Today, The Baby Cubby is extremely pleased to be featuring Amanda from Sprinkle & Dash! She is a fabulously talented artist whose creations look amazing and have the flavor to match! So, who is Amanda? She is someone who is driven by two things: that she gets to do what she loves every day and she gets to make people happy - "and what better way than to do that through their stomachs?" No truer words, Amanda! She also loves running her Sprinkle & Dash because of all the amazing connections she gets to make - family, friends, clients, you name it - Amanda loves meeting them all. Finally, what is this baker's favorite baked good? Amanda says, "There is nothing better than a perfectly made warm chocolate chip cookie, slightly salty, with dark chocolate chips, fresh out of the oven." Who can ever disagree with that? Well my lovely friends, Amanda was kind enough to treat us to a great recipe for an absolutely decadent Valentine treat to make for your loved ones on Valentine's Day (or have them make for you - *hint hint*). Enjoy!
Peanut butter + jelly, Huckleberry + Finn, Sonny + Cher, Romeo + Juliet, all some of the most perfect parings in the universe. A perfect match. Well, this valentines day add to that list chocolate + raspberry, because YUM. These trifles are sure to please the people you love most on the day you get to celebrate them. Dense fudge brownies, silky chocolate custard, and juicy tart berries all layered with fresh whipped cream make up a decadent and special Valentine's Day treat. I love making these trifles in individual dishes for special dinners, but if you'd rather it will work just fine in a standard sized trifle dish.
There are a few steps to this recipe but the good news is it can all be prepared ahead of time and can be assembled quickly.
For the Brownies:
2 sticks butter
8 oz good quality semisweet chocolate
2 cups sugar
1 teaspoon vanilla
5 large eggs
1/3 cups unsweetened Dutch cocoa powder
1/2 teaspoon salt
2/3 cups flour
Preheat oven to 350 degrees. Prepare a 9x13 metal baking pan by lining it with foil and spraying with nonstick cooking spray. Melt butter and chocolate over low heat; stirring till smooth. Add one cup of sugar to hot chocolate mixture. Remove from heat and cool till lukewarm. Whisk in remaining one cup of sugar and vanilla. Whisk in eggs one at a time. Stir in salt and cocoa powder. Lastly, add flour until it disappears (don't over mix) and spread dough into the prepared pan. Bake 25-35 minutes, or until a toothpick comes out clean, or with moist crumbs. Cool brownies to room temperature and remove from pan by holding foil edges. Cut in to small bite sized pieces and set aside.
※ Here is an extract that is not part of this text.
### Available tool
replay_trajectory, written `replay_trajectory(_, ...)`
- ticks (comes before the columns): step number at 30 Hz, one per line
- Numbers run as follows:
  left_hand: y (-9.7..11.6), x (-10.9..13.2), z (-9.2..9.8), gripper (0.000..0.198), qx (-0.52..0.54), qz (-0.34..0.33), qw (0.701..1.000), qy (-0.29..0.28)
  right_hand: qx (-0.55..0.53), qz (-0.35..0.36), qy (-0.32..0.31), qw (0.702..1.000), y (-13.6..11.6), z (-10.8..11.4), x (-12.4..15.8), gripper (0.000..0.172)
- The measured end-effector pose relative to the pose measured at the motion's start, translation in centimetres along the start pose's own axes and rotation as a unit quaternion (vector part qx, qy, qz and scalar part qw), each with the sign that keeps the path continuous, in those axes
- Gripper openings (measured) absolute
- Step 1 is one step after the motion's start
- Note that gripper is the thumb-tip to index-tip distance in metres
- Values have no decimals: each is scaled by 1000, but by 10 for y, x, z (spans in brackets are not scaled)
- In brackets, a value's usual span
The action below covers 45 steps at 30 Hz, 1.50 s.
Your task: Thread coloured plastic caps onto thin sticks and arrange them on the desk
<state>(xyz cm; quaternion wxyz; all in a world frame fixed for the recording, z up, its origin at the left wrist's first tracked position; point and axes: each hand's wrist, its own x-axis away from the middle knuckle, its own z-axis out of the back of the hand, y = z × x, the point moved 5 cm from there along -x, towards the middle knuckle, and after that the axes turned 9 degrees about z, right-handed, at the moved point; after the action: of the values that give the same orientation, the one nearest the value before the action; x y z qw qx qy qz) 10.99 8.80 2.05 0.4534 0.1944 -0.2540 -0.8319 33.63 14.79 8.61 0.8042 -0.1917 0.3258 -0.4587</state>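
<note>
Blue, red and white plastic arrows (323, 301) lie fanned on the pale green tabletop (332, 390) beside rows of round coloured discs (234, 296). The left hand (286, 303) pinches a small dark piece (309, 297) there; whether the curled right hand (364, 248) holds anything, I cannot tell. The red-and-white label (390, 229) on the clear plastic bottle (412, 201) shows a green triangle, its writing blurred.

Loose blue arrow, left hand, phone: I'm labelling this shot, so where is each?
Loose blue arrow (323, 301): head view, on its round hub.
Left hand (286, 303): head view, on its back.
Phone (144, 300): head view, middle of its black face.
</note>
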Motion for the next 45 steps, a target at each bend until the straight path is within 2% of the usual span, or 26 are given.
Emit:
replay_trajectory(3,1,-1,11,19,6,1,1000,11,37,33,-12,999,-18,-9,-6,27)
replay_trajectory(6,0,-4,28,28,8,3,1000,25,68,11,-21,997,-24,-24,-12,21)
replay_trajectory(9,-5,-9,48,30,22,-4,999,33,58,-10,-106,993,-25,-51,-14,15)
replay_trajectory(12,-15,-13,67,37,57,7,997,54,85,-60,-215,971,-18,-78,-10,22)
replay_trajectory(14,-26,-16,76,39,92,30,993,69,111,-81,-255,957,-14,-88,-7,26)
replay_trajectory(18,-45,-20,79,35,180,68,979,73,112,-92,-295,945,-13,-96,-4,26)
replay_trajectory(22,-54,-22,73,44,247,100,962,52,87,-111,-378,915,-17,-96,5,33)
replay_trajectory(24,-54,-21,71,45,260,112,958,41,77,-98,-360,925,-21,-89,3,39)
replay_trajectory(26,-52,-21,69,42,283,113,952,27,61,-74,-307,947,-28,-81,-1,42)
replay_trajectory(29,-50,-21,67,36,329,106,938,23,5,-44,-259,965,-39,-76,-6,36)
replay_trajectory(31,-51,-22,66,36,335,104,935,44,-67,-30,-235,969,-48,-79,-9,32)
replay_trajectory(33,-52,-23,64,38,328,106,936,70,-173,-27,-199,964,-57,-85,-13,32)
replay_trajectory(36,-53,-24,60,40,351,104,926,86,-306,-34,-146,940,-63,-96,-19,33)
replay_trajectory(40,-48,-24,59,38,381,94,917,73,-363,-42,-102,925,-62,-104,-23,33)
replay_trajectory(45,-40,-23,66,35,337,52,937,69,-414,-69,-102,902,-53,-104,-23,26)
Can be made up to 2 days in advance.
For the Custard:
1/2 cup sugar
3 tablespoon cocoa powder
2 tablespoon cornstarch
1 pinch salt
1 3/4 cups whole milk
1/2 cup heavy cream
2 large egg yolks
5oz. bittersweet chocolate, finely chopped
2 tablespoon unsalted butter
1 teaspoon pure vanilla extract
In a large bowl, mix together granulated sugar, 3 tablespoons cocoa powder, cornstarch and salt. Whisk in 3/4 cup milk.
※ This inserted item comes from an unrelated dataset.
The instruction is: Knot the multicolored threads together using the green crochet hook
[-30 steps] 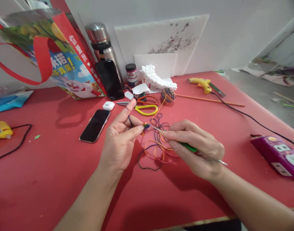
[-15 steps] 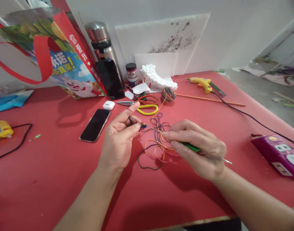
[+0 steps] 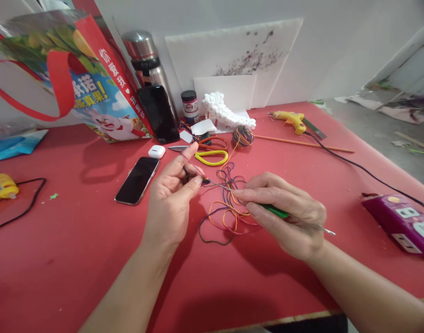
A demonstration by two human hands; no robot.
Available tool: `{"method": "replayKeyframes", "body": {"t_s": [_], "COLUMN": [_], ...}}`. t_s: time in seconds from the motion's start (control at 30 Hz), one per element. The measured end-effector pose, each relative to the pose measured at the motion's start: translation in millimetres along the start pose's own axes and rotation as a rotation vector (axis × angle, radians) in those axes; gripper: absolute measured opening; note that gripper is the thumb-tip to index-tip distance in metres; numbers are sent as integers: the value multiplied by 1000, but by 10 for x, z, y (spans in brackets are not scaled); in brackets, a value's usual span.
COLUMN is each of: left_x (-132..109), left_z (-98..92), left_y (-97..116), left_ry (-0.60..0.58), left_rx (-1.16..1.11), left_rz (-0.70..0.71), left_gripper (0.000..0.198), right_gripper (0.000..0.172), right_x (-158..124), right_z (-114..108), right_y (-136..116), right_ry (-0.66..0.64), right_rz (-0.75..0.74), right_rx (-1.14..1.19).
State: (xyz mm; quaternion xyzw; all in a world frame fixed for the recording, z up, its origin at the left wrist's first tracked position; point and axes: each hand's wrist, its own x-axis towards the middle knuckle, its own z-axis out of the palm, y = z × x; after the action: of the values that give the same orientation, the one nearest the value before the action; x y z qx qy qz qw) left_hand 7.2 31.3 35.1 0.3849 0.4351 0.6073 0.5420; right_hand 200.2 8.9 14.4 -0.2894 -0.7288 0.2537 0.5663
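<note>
My left hand (image 3: 172,196) pinches a small dark piece of crocheted yarn (image 3: 205,181) between thumb and fingers, and a strand runs over its raised index finger. In my right hand (image 3: 284,215) is a crochet hook (image 3: 274,211) with a green grip, held like a pen; its thin metal shaft reaches the crocheted piece. The far metal end sticks out behind the hand. Loose multicoloured yarn (image 3: 229,203) lies in loops on the table between and below the hands, leading back to a yarn ball (image 3: 242,137).
Yellow-and-orange-handled scissors (image 3: 212,158), a phone (image 3: 137,180) and a white earbud case (image 3: 156,151) lie beyond my left hand. A yellow glue gun (image 3: 291,121) with a black cord sits back right, a purple box (image 3: 399,222) at the right. Behind stand a bag (image 3: 111,115) and a thermos (image 3: 142,48).
My left index finger has shifted slightly left and toward me, with the strand on it. The hook stays at the crocheted piece; my right hand has hardly moved.
</note>
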Motion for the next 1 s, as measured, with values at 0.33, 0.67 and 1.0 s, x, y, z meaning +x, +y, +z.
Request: {"method": "replayKeyframes", "body": {"t_s": [0.33, 0.67, 1.0], "left_x": [-7, -14, -4], "left_z": [-14, -75, -51], "left_y": [10, -83, -89], "left_ry": [-4, -58, -37], "left_rx": [54, 225, 153], "left_rz": [54, 207, 175], "left_gripper": [42, 23, 32], "right_gripper": [38, 33, 31], "right_x": [4, 9, 11], "right_z": [0, 2, 10], "right_y": [-18, -8, -13], "right_ry": [-1, 11, 13], "right_rz": [15, 37, 45], "right_rx": [-6, 11, 7]}}
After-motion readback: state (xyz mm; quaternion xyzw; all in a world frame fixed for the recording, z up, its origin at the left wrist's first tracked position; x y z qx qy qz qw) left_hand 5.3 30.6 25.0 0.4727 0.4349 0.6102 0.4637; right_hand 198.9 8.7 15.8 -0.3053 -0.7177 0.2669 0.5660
In a large saucepan, bring remaining 1 cup milk and 1/2 cup cream to a boil over medium heat. Whisk hot milk mixture slowly into cocoa mixture. Return it all to saucepan.
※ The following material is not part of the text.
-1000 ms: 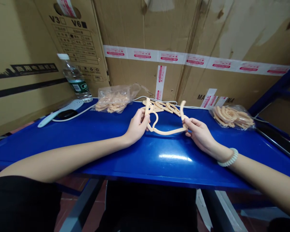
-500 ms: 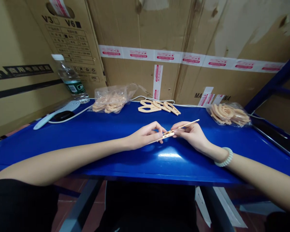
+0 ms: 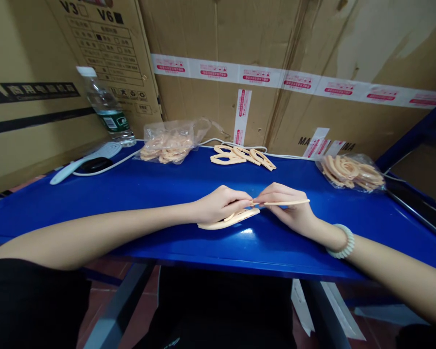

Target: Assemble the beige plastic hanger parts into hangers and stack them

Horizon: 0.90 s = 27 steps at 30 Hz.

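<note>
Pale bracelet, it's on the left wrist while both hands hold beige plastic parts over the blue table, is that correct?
No, the side is wrong: the head view shows the pale bracelet on the right wrist. The left hand and right hand do hold beige plastic parts over the blue table.

The desk [image 3: 160,186] has a smooth, glossy surface. The held beige piece [image 3: 230,221] looks like smooth plastic. The cardboard [image 3: 210,29] is matt; the bottle [image 3: 103,99] is of clear, shiny plastic.
</note>
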### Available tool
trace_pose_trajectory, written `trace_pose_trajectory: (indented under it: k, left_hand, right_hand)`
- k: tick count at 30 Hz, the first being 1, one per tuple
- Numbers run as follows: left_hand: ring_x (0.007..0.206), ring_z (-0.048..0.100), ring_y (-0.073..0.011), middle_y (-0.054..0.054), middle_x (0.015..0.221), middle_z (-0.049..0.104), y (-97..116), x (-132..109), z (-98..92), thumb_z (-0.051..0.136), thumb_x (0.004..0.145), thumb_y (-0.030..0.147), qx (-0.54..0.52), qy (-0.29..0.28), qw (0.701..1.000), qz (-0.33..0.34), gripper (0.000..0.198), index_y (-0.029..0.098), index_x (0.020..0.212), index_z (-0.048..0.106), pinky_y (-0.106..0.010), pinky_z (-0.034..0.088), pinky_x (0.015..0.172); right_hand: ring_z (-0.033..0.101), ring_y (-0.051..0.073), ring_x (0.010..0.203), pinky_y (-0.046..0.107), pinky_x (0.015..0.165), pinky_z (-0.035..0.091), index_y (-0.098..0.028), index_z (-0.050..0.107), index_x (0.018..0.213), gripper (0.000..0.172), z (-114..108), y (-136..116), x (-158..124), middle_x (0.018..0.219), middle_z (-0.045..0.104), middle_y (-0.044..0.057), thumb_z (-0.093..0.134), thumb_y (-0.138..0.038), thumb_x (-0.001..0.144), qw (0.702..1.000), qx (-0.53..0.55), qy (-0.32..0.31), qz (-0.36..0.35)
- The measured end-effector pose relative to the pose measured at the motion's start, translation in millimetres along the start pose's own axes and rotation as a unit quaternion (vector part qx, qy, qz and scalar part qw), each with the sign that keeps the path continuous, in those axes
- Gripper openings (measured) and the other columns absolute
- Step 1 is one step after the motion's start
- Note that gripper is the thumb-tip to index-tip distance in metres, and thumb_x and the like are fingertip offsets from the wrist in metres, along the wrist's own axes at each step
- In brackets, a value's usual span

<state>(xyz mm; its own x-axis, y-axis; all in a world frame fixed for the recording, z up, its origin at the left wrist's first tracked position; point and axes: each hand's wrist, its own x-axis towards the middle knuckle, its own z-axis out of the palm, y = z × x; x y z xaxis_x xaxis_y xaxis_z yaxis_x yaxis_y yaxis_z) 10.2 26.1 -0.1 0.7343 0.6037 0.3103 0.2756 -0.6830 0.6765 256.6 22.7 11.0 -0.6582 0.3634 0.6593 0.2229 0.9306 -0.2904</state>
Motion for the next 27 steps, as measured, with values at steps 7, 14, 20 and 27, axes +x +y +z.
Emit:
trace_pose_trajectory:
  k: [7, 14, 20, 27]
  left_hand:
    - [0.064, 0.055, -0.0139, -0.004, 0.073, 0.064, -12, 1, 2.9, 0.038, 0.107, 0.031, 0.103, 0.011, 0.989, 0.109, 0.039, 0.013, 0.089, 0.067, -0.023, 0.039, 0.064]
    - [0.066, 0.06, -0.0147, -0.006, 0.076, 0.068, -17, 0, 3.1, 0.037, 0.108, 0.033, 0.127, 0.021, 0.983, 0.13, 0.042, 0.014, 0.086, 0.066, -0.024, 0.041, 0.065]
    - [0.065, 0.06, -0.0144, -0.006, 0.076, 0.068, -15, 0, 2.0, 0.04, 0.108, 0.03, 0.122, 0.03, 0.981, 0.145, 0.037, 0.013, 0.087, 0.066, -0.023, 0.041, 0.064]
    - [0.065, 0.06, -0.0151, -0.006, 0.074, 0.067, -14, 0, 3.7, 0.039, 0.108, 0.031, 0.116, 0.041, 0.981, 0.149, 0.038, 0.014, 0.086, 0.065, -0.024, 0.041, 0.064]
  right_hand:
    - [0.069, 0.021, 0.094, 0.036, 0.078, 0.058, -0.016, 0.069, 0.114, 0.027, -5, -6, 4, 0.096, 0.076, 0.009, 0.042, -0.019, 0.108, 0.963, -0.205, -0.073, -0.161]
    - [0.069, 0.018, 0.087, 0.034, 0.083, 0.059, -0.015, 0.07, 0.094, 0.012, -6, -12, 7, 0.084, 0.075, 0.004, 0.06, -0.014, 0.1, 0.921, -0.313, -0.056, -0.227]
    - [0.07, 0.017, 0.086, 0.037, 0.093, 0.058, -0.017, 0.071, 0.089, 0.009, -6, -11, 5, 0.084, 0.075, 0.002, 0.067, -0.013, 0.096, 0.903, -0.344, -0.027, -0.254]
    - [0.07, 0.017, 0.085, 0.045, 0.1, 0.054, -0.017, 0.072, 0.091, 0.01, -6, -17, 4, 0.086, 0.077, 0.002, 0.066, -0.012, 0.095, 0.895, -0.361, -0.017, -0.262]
Cook this mixture over medium heat, whisking gently, until slightly thickened: about 2 minutes. (A simmering bubble or two is O.K., but do not let it boil.)
In a medium heat-resistant bowl, whisk yolks. Whisking constantly, very slowly dribble about half the cocoa-milk mixture into yolks until fully combined. Then, pour the remaining yolk mixture into saucepan with the cocoa-milk mixture, whisking constantly.
Cook, whisking occasionally, over medium-low heat until thick: about 5 minutes. (Do not let mixture come to a simmer. If pan begins to steam thickly, remove from heat for a few moments and stir well before continuing.) Let cool slightly.
In a separate pan, melt 5 ounces chopped chocolate with butter. Stir until smooth. Stir in vanilla. Cool this chocolate-vanilla mix for about 5 minutes, then fold into the thickened egg mixture. Place plastic wrap directly against pudding (to prevent a skin from forming), and chill until set: about 3 hours. Can be made up to 3 days in advance.
For the Whipped Cream:
2 cups heavy cream (preferably not ultra pasteurized)
4 tablespoons powdered sugar
1 teaspoon vanilla extract
In a large mixing bowl, beat heavy cream with electric beaters, until bubbly, add sugar and vanilla extract and beat on high speed until soft peaks form. Chill until ready to use.
Assembly directions: Fit a layer of brownie squares in bottom of trifle glasses. Top with a thick layer of custard, a third of the whipped cream and a third of the raspberries. Repeat layering until all ingredients have been used. Serve immediately, or cover with plastic wrap and chill for up to 24 hours before serving. Top with additional raspberries or shaved chocolate.
Enjoy!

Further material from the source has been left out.